- What to produce -
A verbatim repetition of the data below is requested, without images.

Data section Start Marker

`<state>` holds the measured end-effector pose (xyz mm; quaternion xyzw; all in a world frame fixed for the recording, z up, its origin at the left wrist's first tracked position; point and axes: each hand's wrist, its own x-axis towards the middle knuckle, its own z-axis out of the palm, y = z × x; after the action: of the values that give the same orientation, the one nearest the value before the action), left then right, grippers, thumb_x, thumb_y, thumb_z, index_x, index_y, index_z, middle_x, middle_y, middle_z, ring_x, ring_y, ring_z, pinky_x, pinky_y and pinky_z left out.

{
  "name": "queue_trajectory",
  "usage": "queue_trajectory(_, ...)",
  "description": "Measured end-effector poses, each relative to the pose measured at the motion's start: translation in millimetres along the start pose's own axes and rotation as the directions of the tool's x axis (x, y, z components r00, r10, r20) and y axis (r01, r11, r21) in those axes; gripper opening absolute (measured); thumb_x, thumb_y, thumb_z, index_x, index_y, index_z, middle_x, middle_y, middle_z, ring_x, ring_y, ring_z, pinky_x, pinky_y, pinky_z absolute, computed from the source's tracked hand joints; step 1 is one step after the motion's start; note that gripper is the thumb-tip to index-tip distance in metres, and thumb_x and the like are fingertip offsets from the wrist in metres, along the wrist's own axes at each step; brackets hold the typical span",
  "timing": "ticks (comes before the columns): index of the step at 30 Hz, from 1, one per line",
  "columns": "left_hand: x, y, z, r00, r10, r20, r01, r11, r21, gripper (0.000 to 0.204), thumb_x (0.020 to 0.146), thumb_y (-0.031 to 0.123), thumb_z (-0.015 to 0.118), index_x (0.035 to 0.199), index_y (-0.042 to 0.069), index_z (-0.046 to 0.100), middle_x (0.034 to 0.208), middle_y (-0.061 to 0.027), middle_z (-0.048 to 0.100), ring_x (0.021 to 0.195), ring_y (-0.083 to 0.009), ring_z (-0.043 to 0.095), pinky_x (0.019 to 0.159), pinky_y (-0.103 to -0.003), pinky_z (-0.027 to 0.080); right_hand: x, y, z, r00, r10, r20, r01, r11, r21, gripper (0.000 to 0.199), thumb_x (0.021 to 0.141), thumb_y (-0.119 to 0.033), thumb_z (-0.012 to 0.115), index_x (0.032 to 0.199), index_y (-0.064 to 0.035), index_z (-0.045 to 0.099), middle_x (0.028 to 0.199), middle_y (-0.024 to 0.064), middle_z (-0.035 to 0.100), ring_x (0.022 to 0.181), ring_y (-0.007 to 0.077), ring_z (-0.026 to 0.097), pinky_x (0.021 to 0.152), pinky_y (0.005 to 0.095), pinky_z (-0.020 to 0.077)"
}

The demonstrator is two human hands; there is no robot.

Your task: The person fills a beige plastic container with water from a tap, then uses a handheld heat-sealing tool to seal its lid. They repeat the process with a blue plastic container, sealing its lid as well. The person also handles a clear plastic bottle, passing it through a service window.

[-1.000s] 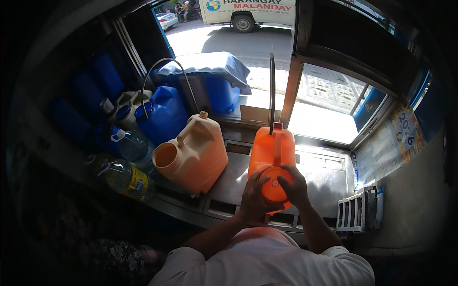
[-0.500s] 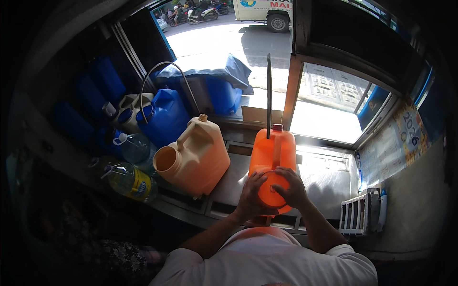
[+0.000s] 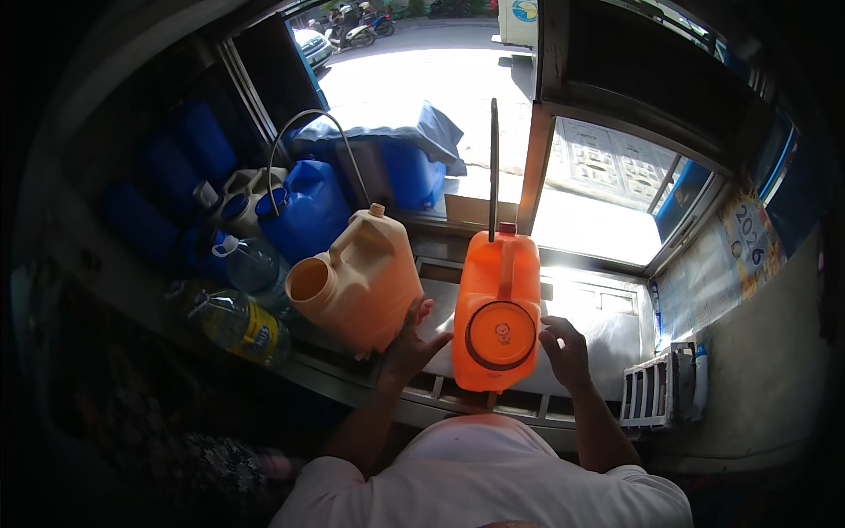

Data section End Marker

- Output below -
`<state>` holds the measured end-effector pose (xyz mm; quaternion xyzw; all in a world frame fixed for the recording, z up, its origin at the left wrist's first tracked position; point and axes: each hand's wrist, its own x-axis towards the middle knuckle, its own z-axis out of the palm, y = z × x; after the action: of the values that give the same orientation, the one nearest the value before the action), left then right, grippers, thumb_x, thumb_y, thumb_z, index_x, index_y, index_z, middle_x, middle_y, middle_z, ring_x, ring_y, ring_z, pinky_x, pinky_y and pinky_z left out.

{
  "name": "queue_trajectory",
  "usage": "queue_trajectory(_, ...)",
  "description": "Measured end-effector poses, each relative to the pose measured at the motion's start: translation in millimetres along the start pose's own axes and rotation as the directions of the tool's x axis (x, y, z components r00, r10, r20) and y axis (r01, r11, r21) in those axes; gripper opening absolute (measured); thumb_x, thumb_y, thumb_z, index_x, index_y, index_z, middle_x, middle_y, middle_z, ring_x, ring_y, ring_z, pinky_x, pinky_y, pinky_z absolute, computed from the source's tracked hand joints; step 1 is one step after the motion's start; note that gripper is the thumb-tip to index-tip distance in metres, and thumb_x and the like are fingertip offsets from the wrist in metres, along the wrist's own axes at each step; brackets hold the typical span",
  "timing": "ticks (comes before the columns): index of the step at 30 Hz, from 1, one per line",
  "columns": "left_hand: x, y, z, r00, r10, r20, r01, r11, r21, gripper (0.000 to 0.204), thumb_x (0.020 to 0.146), thumb_y (-0.031 to 0.123), thumb_z (-0.015 to 0.118), index_x (0.035 to 0.199), index_y (-0.042 to 0.069), index_z (-0.046 to 0.100), middle_x (0.034 to 0.208), middle_y (-0.061 to 0.027), middle_z (-0.048 to 0.100), ring_x (0.021 to 0.195), ring_y (-0.083 to 0.009), ring_z (-0.043 to 0.095), pinky_x (0.019 to 0.159), pinky_y (-0.103 to -0.003), pinky_z (-0.027 to 0.080); right_hand: x, y, z, r00, r10, r20, r01, r11, r21, gripper (0.000 to 0.199), thumb_x (0.021 to 0.141), thumb_y (-0.119 to 0.033), thumb_z (-0.012 to 0.115), index_x (0.032 to 0.199), index_y (-0.064 to 0.035), index_z (-0.045 to 0.099), middle_x (0.028 to 0.199), middle_y (-0.024 to 0.064), middle_z (-0.035 to 0.100), ring_x (0.022 to 0.181), ring_y (-0.007 to 0.077), ring_z (-0.026 to 0.097), pinky_x (0.021 to 0.152), pinky_y (0.005 to 0.095), pinky_z (-0.020 to 0.077)"
}

The demonstrator is two human hands; there is no robot.

Your task: The person fills a beige plastic container with water from a tap, then uses a handheld heat-sealing tool to seal its lid. They repeat the process with a blue plastic container, sealing its lid as well. The person also handles a clear plastic bottle, passing it through a service window.

[-1.000s] 
[-0.500s] 
[+0.000s] 

Apart from this answer, nothing more is required.